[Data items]
------

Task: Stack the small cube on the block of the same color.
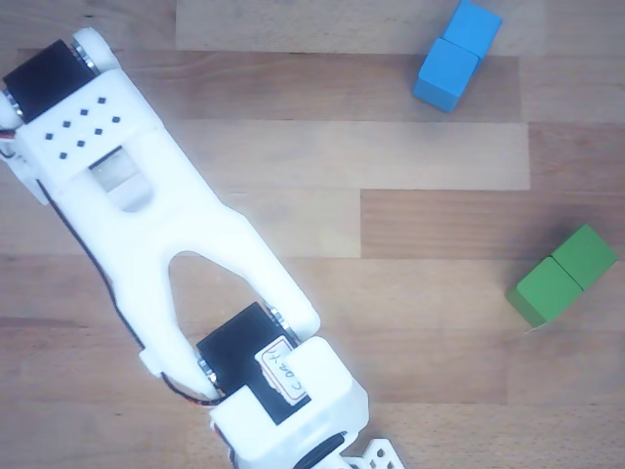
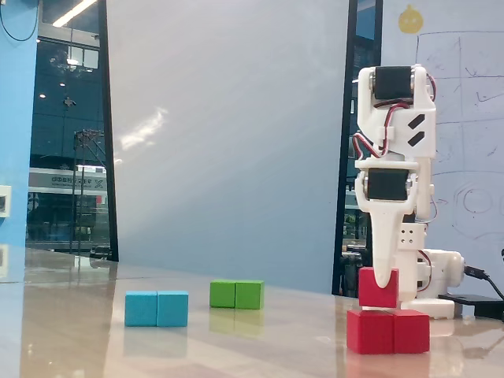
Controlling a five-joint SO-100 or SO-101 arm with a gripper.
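Observation:
In the fixed view my gripper (image 2: 384, 280) points straight down and is shut on the small red cube (image 2: 368, 298). One white finger (image 2: 385, 264) lies across the cube's front face. The cube sits at, or a hair above, the top of the left half of the red two-cube block (image 2: 388, 331), which lies on the table at the right. I cannot tell whether they touch. In the other view, from above, only the white arm (image 1: 195, 244) shows; the red cube, the red block and the fingertips are out of view at the bottom edge.
A blue two-cube block (image 2: 157, 308) (image 1: 456, 55) lies on the table to the left, and a green one (image 2: 236, 294) (image 1: 562, 276) lies behind it. The arm's base (image 2: 429, 276) stands behind the red block. The table is wood (image 1: 391, 176).

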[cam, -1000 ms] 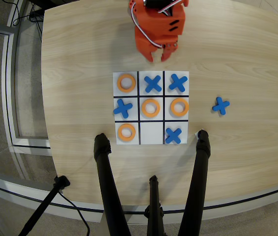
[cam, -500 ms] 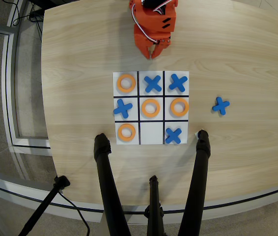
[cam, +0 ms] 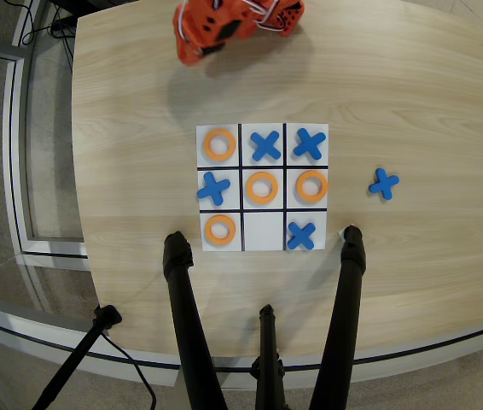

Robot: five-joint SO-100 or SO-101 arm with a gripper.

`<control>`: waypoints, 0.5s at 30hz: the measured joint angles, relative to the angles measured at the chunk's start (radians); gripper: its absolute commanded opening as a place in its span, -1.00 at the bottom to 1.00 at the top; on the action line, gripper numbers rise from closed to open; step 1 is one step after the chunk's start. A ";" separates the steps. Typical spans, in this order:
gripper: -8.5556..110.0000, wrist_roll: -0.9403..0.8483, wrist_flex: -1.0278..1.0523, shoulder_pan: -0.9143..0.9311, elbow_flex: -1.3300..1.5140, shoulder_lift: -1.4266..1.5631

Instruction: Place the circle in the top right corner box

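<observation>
The white 3x3 board [cam: 262,231] lies in the middle of the wooden table. Orange rings lie in its top left cell [cam: 219,144], centre cell [cam: 261,187], middle right cell [cam: 311,186] and bottom left cell [cam: 219,229]. The top right cell in this view holds a blue X [cam: 309,143]. The bottom middle cell is bare. The orange arm is folded at the table's far edge, its gripper [cam: 194,47] well away from the board and holding nothing that I can see. Its jaws are not discernible.
Blue X pieces also lie in the top middle [cam: 265,145], middle left [cam: 213,188] and bottom right [cam: 301,234] cells. One loose blue X [cam: 384,183] lies on the table right of the board. Black tripod legs [cam: 183,316] [cam: 345,299] stand at the near edge.
</observation>
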 measured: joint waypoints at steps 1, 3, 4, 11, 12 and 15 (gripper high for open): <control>-0.85 0.000 0.000 0.089 0.000 0.000; -0.85 0.000 0.000 0.222 0.000 0.000; -0.85 0.000 0.000 0.262 0.000 0.000; -0.85 0.000 0.000 0.407 0.000 0.000; -0.85 0.000 0.000 0.414 0.002 0.000; -0.85 0.000 0.000 0.407 0.002 0.000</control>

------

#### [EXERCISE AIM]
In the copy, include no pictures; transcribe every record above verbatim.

#### [RESULT BELOW]
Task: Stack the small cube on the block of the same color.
Controlling a five-joint SO-100 or SO-101 arm with a gripper.
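Observation:
In the fixed view my gripper (image 2: 384, 280) points straight down and is shut on the small red cube (image 2: 368, 298). One white finger (image 2: 385, 264) lies across the cube's front face. The cube sits at, or a hair above, the top of the left half of the red two-cube block (image 2: 388, 331), which lies on the table at the right. I cannot tell whether they touch. In the other view, from above, only the white arm (image 1: 195, 244) shows; the red cube, the red block and the fingertips are out of view at the bottom edge.
A blue two-cube block (image 2: 157, 308) (image 1: 456, 55) lies on the table to the left, and a green one (image 2: 236, 294) (image 1: 562, 276) lies behind it. The arm's base (image 2: 429, 276) stands behind the red block. The table is wood (image 1: 391, 176).
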
[cam, -1000 ms] 
[cam, -500 ms] 
[cam, +0 ms] 

Robot: five-joint SO-100 or SO-101 arm with a gripper.

`<control>`: waypoints, 0.5s at 30hz: the measured joint angles, relative to the angles measured at the chunk's start (radians); gripper: its absolute commanded opening as a place in its span, -1.00 at the bottom to 1.00 at the top; on the action line, gripper numbers rise from closed to open; step 1 is one step after the chunk's start. A ";" separates the steps. Typical spans, in this order:
gripper: -8.5556..110.0000, wrist_roll: -0.9403..0.8483, wrist_flex: -1.0278..1.0523, shoulder_pan: -0.9143..0.9311, elbow_flex: -1.3300..1.5140, shoulder_lift: -1.4266..1.5631

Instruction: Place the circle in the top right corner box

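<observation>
The white 3x3 board [cam: 262,231] lies in the middle of the wooden table. Orange rings lie in its top left cell [cam: 219,144], centre cell [cam: 261,187], middle right cell [cam: 311,186] and bottom left cell [cam: 219,229]. The top right cell in this view holds a blue X [cam: 309,143]. The bottom middle cell is bare. The orange arm is folded at the table's far edge, its gripper [cam: 194,47] well away from the board and holding nothing that I can see. Its jaws are not discernible.
Blue X pieces also lie in the top middle [cam: 265,145], middle left [cam: 213,188] and bottom right [cam: 301,234] cells. One loose blue X [cam: 384,183] lies on the table right of the board. Black tripod legs [cam: 183,316] [cam: 345,299] stand at the near edge.
</observation>
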 measured: joint waypoints at steps 1, 3, 4, 11, 12 and 15 (gripper high for open): <control>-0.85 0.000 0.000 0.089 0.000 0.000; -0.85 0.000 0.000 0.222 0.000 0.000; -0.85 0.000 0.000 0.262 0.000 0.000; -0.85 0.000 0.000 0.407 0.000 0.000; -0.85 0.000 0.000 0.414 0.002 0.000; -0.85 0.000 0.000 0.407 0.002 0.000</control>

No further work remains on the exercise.